• [PROBLEM TO WORK ON]: Down to the last line, set down the material below exactly; skip the pictures.

• [DATASET CONTENT]:
%%

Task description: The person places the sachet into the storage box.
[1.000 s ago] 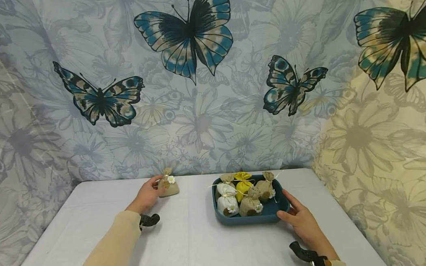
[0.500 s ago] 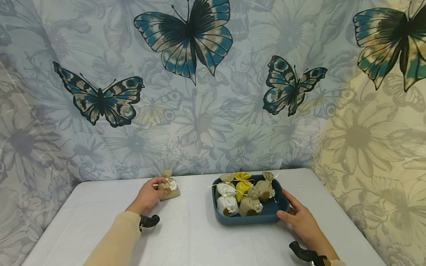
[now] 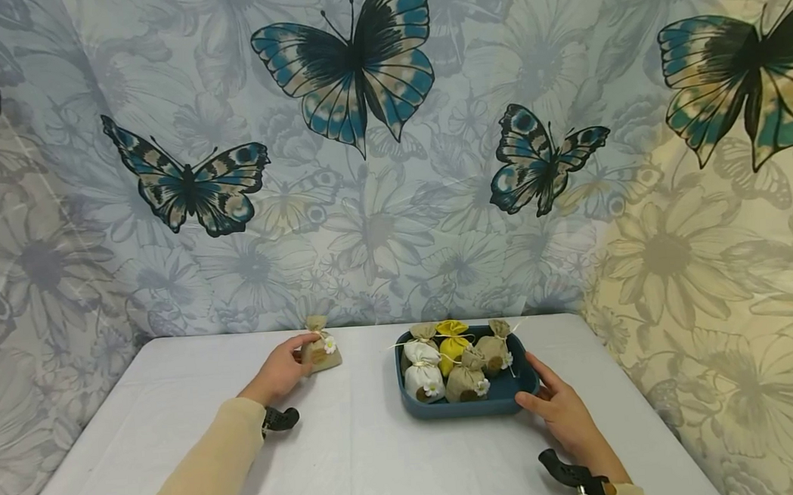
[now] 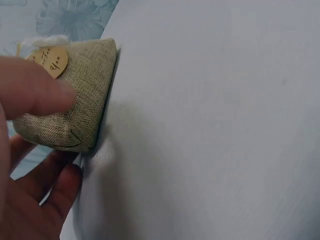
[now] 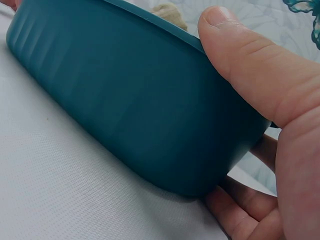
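Note:
My left hand holds a small tan burlap drawstring pouch near the table's back edge. A white flower and a round tag decorate the pouch. In the left wrist view, the thumb lies across the front of the burlap pouch, with the other fingers behind and below. On the right, my right hand grips the right end of a blue tray. Its thumb rests at the rim of the tray in the right wrist view, and curled fingers reach round the end and under its bottom corner.
Inside the tray are a white pouch, a yellow pouch and several tan ones, including a front tan pouch. A white cloth covers the table. Behind it hangs a butterfly-print curtain.
My left hand and the burlap pouch have shifted slightly right and nearer to me, the pouch's top straightening up. The right hand and the tray stay in place.

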A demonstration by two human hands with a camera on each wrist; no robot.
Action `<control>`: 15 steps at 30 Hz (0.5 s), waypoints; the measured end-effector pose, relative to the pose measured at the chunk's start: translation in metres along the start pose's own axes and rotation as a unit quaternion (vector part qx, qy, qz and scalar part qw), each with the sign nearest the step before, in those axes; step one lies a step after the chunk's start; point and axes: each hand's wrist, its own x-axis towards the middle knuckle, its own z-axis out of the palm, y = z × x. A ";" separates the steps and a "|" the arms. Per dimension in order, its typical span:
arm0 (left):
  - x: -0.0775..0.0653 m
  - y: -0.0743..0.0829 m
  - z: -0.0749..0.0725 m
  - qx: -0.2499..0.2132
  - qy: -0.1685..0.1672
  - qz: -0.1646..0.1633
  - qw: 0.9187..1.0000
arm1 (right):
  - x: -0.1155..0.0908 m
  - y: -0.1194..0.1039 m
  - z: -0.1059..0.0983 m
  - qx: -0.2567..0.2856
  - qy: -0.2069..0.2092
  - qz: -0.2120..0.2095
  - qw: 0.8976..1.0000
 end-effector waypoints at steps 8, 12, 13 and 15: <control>-0.001 0.006 0.009 0.052 -0.005 0.020 0.998 | -0.001 0.001 0.001 0.011 0.000 -0.004 1.000; -0.004 0.011 0.013 0.077 -0.001 0.018 0.997 | -0.001 0.002 0.002 0.032 -0.003 -0.010 0.999; -0.005 0.012 0.014 0.086 -0.003 0.020 0.996 | -0.001 0.001 0.002 0.033 -0.003 -0.011 0.999; -0.007 0.016 0.017 0.104 -0.011 0.023 0.994 | -0.001 0.001 0.002 0.028 -0.001 -0.011 1.000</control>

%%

• [RESULT OF THIS EXERCISE]:
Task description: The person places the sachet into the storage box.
[1.000 s ago] 
[0.500 s ago] 
[now] 
[now] 
[now] 
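Note:
My left hand holds a small tan burlap drawstring pouch near the table's back edge. A white flower and a round tag decorate the pouch. In the left wrist view, the thumb lies across the front of the burlap pouch, with the other fingers behind and below. On the right, my right hand grips the right end of a blue tray. Its thumb rests at the rim of the tray in the right wrist view, and curled fingers reach round the end and under its bottom corner.
Inside the tray are a white pouch, a yellow pouch and several tan ones, including a front tan pouch. A white cloth covers the table. Behind it hangs a butterfly-print curtain.
My left hand and the burlap pouch have shifted slightly right and nearer to me, the pouch's top straightening up. The right hand and the tray stay in place.
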
A demonstration by two human hands with a camera on each wrist; no robot.
Action `<control>`: 15 steps at 30 Hz (0.5 s), waypoints; the measured end-effector pose, relative to the pose measured at the chunk's start: translation in metres along the start pose's own axes and rotation as a unit quaternion (vector part qx, qy, qz and scalar part qw), each with the sign nearest the step before, in those axes; step one lies a step after the chunk's start; point and axes: each hand's wrist, its own x-axis towards the middle knuckle, its own z-axis out of the palm, y = z × x. A ";" separates the steps and a "|" the arms. Per dimension in order, its typical span:
arm0 (left):
  - x: -0.0775..0.0653 m
  - y: -0.0743..0.0829 m
  - z: -0.0749..0.0725 m
  - qx: -0.2499..0.2132
  - qy: -0.1685..0.1672
  - qz: -0.1646..0.1633
  - qw: 0.9187..1.0000
arm1 (right):
  - x: -0.1155..0.0908 m
  - y: -0.1194..0.1039 m
  - z: -0.1059..0.0983 m
  - qx: -0.2567..0.2856
  - qy: -0.2069..0.2092
  - qz: -0.2120..0.2095
  - qw: 0.8976..1.0000
 end-effector waypoints at steps 8, 12, 13 and 15: <control>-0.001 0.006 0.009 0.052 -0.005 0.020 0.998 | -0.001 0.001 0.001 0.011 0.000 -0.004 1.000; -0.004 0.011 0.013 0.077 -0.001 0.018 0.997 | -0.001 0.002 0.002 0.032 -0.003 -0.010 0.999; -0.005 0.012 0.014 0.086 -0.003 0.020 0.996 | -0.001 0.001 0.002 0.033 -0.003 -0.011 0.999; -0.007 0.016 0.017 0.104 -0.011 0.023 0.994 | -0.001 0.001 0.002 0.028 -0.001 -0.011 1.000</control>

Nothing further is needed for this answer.